Some Important Relations
Note: In the cases where S.P. of two articles is same and one is sold at a loss of k% and other is sold at a profit of k%, the transactions always suffer a loss and such.
Loss% is equal to: \[{{\left( \frac{common\,\,loss\,\,or\,\,gain%}{10} \right)}^{2}}\]or \[{{\left( \frac{k}{10} \right)}^{2}}%\]
Example:
What price should a shopkeeper mark on an article, costing him Rs.306 to 20%, after allowing a discount of 15%?
(a) Rs. 448 (b) Rs. 432
(c) Rs. 308 (d) Rs. 324
(e) None of these
Answer (b)
Explanation: Selling price of the article \[=Rs.\,\,306\times 1.2\]

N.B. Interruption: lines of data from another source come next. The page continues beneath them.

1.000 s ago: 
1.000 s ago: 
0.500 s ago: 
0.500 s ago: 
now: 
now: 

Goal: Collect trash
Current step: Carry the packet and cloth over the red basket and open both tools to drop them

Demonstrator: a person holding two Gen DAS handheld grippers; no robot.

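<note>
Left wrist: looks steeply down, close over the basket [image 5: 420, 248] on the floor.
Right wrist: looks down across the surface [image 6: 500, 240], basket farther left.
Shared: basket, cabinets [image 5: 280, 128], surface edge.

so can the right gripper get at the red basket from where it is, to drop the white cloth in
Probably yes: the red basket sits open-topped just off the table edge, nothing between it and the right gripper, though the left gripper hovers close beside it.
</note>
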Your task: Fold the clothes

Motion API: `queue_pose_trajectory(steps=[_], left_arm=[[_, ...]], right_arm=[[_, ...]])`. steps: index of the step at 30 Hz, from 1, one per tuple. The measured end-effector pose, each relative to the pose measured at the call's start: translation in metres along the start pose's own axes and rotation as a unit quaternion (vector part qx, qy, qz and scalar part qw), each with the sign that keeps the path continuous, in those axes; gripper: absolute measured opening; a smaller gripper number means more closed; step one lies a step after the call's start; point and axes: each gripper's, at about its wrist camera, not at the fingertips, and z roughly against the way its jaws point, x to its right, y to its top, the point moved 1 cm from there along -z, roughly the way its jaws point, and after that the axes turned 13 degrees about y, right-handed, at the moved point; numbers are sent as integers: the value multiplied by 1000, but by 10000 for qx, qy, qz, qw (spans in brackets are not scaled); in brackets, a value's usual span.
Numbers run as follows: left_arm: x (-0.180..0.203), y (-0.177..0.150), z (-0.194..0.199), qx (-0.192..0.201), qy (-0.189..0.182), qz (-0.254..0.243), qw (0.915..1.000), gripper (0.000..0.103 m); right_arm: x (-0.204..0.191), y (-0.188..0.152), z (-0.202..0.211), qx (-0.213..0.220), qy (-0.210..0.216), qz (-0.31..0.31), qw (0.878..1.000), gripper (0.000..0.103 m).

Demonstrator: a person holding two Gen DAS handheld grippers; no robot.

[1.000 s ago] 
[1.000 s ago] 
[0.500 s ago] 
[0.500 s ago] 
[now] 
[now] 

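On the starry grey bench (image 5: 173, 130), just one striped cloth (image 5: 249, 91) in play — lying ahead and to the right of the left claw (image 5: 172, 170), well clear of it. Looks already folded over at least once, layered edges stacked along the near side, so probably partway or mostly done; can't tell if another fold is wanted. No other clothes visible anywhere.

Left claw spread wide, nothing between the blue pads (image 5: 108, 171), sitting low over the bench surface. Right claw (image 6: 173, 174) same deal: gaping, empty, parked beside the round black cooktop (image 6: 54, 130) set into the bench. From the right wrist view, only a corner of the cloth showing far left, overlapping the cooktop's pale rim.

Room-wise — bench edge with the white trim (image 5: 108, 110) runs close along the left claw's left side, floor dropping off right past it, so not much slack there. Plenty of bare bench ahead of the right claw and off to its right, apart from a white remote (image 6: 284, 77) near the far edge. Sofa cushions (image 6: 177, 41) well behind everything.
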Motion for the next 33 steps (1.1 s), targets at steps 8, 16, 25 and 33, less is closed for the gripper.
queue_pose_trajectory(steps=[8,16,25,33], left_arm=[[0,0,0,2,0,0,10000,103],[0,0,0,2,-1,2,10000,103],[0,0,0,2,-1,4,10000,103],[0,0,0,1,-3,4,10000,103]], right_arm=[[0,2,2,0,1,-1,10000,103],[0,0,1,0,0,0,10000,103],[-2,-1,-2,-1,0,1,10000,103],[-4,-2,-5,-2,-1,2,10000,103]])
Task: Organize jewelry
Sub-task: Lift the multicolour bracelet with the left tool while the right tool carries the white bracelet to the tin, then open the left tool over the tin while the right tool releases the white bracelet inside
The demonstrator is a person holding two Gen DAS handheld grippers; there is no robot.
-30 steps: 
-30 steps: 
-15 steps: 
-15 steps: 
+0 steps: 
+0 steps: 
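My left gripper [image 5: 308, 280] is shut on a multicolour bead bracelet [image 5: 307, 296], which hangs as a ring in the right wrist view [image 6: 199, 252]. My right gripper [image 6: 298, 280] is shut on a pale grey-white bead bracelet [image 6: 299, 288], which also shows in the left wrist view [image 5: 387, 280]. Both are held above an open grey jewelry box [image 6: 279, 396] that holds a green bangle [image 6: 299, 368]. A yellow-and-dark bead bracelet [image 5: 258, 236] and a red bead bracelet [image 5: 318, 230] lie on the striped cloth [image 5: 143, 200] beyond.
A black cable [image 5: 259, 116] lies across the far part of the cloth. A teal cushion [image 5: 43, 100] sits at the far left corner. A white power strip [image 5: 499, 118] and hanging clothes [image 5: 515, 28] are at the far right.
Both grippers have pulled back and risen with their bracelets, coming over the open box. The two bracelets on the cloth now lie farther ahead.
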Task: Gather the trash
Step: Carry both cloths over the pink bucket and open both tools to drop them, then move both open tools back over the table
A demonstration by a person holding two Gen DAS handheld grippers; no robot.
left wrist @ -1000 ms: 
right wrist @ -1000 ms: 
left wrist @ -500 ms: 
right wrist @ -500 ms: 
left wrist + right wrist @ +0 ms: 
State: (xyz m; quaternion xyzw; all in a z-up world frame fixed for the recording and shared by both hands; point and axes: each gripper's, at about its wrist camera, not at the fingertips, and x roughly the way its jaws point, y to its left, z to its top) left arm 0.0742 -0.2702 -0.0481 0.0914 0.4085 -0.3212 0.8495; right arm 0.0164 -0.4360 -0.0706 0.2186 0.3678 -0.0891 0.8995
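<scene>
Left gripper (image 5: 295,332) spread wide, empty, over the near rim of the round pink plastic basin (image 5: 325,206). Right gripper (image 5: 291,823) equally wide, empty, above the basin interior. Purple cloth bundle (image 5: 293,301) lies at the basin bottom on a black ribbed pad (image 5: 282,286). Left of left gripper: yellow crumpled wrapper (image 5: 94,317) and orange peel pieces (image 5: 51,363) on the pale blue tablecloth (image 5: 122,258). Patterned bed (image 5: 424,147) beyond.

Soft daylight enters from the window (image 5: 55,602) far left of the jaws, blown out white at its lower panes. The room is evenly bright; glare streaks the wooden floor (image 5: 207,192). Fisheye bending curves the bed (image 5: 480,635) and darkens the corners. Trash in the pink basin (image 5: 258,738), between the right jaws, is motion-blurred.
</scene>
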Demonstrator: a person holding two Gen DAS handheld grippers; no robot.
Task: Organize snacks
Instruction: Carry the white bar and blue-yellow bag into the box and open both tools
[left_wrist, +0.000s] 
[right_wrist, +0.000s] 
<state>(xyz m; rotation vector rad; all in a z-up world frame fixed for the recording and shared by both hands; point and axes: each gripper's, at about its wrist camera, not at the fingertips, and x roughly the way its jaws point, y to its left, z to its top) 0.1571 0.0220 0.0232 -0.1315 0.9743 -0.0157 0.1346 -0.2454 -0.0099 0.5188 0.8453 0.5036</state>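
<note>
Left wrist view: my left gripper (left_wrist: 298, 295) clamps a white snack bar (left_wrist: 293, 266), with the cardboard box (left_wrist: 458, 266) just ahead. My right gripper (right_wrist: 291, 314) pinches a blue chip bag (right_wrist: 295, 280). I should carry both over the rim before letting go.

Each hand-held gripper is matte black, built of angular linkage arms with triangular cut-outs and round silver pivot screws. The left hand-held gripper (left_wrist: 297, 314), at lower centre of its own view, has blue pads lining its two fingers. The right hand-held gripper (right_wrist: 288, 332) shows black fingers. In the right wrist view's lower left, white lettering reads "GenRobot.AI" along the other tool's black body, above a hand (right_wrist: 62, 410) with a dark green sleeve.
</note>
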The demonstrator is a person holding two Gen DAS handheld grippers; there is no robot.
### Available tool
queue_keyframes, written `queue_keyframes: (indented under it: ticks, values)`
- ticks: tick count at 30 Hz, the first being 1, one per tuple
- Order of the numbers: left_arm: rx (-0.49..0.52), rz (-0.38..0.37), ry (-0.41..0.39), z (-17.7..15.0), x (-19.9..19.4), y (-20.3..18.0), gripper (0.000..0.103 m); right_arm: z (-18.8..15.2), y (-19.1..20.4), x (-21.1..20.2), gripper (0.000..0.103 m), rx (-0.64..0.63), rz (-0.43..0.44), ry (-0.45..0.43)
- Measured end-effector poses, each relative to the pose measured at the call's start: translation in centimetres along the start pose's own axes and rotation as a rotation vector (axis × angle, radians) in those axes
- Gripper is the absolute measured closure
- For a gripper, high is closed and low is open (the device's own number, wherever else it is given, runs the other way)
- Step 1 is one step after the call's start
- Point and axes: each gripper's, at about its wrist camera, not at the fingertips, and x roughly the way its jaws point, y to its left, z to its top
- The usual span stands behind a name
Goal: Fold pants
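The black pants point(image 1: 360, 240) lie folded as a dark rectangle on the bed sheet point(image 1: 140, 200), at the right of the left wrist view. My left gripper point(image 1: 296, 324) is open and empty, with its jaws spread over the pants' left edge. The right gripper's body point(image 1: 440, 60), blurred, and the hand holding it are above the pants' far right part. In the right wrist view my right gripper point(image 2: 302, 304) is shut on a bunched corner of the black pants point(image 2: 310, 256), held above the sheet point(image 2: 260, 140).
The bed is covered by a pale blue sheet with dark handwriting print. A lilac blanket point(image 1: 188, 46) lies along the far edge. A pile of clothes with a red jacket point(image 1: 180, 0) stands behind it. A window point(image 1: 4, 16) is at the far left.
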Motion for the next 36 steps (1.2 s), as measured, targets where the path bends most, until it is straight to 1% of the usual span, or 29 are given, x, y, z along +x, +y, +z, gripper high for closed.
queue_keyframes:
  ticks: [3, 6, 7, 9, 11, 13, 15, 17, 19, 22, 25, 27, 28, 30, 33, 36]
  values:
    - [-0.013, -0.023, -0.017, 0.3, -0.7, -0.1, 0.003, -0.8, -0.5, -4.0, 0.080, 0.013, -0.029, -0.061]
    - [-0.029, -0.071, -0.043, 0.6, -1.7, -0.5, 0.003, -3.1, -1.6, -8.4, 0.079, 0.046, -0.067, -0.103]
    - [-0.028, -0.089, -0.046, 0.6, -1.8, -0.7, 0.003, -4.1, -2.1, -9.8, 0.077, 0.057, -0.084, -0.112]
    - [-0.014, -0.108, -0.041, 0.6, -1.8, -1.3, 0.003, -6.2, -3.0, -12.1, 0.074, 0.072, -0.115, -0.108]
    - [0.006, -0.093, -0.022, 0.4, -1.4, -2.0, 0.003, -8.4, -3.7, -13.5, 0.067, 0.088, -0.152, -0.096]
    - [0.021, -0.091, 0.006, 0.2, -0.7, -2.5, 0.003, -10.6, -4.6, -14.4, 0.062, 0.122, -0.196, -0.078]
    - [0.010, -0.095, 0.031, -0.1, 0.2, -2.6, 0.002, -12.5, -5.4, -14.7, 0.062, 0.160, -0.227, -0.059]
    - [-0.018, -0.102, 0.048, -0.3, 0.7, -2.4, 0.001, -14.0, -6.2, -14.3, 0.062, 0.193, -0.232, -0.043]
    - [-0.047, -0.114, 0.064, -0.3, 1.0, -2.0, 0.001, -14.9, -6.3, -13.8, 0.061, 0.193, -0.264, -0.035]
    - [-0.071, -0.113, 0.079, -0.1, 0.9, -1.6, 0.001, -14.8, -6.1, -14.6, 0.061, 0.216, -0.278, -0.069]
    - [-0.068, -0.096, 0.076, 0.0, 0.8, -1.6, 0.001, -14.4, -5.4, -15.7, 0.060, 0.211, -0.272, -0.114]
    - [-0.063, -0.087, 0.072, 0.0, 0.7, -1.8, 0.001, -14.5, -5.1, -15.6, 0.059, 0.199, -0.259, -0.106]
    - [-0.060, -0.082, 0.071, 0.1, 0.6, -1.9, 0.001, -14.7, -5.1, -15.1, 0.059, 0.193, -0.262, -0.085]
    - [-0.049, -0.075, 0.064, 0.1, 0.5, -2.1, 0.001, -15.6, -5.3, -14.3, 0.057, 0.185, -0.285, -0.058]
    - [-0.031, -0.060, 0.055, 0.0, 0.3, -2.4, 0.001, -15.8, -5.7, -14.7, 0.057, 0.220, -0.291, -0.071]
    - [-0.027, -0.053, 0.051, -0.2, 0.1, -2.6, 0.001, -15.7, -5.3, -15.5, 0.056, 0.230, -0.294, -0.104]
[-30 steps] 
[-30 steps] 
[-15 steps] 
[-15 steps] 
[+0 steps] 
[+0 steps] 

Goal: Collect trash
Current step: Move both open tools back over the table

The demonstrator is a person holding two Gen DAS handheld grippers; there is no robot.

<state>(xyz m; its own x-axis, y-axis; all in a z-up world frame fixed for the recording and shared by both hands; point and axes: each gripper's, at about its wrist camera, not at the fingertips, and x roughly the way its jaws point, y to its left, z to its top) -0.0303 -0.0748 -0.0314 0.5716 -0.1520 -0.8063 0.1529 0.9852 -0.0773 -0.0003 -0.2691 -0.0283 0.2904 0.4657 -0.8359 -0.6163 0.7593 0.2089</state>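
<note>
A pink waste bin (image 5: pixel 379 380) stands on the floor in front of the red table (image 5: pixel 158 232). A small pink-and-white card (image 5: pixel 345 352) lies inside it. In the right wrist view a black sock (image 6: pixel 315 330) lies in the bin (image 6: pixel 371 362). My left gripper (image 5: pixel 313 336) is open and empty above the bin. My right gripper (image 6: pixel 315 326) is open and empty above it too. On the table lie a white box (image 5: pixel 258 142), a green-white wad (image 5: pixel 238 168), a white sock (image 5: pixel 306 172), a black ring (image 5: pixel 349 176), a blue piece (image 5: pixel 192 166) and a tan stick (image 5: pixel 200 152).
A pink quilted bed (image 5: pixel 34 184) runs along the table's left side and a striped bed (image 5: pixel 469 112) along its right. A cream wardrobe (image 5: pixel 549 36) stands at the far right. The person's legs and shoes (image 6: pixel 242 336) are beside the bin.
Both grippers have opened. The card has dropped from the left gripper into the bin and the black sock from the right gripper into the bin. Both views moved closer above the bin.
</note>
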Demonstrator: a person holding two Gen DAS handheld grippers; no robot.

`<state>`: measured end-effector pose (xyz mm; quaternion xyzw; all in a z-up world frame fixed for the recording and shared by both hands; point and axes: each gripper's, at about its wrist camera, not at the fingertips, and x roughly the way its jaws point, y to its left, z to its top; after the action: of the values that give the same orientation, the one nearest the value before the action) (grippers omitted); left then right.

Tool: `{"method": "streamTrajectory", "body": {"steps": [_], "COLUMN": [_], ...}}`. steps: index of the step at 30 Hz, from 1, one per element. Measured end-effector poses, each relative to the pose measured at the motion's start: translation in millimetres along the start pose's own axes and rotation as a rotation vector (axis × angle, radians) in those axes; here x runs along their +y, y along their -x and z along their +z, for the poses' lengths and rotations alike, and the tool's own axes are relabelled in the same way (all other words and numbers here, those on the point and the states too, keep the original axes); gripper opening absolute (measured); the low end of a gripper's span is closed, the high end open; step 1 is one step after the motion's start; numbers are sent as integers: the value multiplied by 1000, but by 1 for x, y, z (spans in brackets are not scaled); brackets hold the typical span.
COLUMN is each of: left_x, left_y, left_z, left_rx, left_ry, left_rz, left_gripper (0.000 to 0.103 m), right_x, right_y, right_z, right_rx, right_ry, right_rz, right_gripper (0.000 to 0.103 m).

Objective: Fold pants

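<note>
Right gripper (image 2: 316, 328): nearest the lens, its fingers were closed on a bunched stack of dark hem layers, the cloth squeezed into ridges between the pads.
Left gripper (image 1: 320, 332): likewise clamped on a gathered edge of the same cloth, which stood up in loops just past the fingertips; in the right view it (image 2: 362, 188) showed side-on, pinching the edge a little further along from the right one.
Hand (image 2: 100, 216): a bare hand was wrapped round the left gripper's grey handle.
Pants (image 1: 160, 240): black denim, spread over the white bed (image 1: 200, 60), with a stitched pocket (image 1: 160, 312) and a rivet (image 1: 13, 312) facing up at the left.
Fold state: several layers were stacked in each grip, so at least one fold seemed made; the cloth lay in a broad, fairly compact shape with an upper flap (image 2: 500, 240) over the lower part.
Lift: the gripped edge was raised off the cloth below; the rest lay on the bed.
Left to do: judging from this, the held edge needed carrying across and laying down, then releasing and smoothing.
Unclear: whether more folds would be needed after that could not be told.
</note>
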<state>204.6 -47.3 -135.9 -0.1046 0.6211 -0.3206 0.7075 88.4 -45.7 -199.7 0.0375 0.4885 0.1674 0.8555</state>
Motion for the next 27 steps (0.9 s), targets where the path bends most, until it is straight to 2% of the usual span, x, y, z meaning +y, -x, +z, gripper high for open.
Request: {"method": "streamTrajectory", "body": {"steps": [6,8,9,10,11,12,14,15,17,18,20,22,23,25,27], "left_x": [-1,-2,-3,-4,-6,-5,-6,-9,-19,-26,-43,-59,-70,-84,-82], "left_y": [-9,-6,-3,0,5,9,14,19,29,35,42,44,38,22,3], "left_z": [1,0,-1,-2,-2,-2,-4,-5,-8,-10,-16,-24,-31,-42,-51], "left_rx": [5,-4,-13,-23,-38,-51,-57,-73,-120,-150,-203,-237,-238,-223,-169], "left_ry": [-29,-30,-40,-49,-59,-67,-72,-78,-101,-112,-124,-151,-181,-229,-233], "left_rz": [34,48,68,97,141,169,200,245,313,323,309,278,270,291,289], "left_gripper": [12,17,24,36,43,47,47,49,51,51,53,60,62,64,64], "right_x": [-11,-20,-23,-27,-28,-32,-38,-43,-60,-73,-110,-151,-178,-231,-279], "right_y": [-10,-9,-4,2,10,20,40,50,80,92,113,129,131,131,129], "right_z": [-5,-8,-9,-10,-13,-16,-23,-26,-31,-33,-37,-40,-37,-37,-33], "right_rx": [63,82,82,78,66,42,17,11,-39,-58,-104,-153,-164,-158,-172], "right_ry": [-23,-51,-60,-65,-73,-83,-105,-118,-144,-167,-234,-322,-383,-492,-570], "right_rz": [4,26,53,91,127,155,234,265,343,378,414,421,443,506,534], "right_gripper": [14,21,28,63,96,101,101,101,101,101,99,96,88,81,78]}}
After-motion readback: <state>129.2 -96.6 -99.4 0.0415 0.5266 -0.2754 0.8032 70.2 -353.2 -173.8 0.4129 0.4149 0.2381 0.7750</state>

Let marked price of the article be Rs. x, then
\[x\times \frac{85}{100}=306\times 1.2\Rightarrow x=\frac{306\times 120}{85}\Rightarrow x=432\]
Simple Interest
If the interest reckoned is uniform then it is called as the simple interest. It is the easiest type of interest to calculate and understand. Formula used for calculate simple interest is as follows:
\[S.I=\frac{P\times R\times T}{100},\] where P= Principle
R = Rate of Interest and T = Time Period
Example:
The simple interest on Rs. 2400 is Rs.60 more than the interest on Rs. 2000 for 3 years, the rate of interest per annum will be:
(a) 5% (b) 6%
(c) 7% (d) 8%
(e) None of these
Answer (a)
Explanation: Let r be the rate of interest per annum. Then,
\[\frac{2400\times r\times 3}{100}-\frac{2000\times r\times 3}{100}=60\]
\[\Rightarrow 72r-60r=60\Rightarrow 12r=60\Rightarrow r=5%\]
Compound Interest
Formula used for calculating compound interest is as follows:
\[C.I=P{{\left( 1+\frac{R}{100} \right)}^{n}}-1\]
Where, P = Principal, R = Rate of Interest, n = Time Period
A sum of money placed at compound interest becomes 3 times in 4 years. The some money will amount to 27 times in:
(a) 10 years (b) 12 years
(c) 14 years (d) 15 years
(e) None of these
Answer (b)
Explanation: \[3P=P{{\left( 1+\frac{r}{100} \right)}^{4}}\Rightarrow {{\left( 1+\frac{r}{100} \right)}^{4}}=3\] (i)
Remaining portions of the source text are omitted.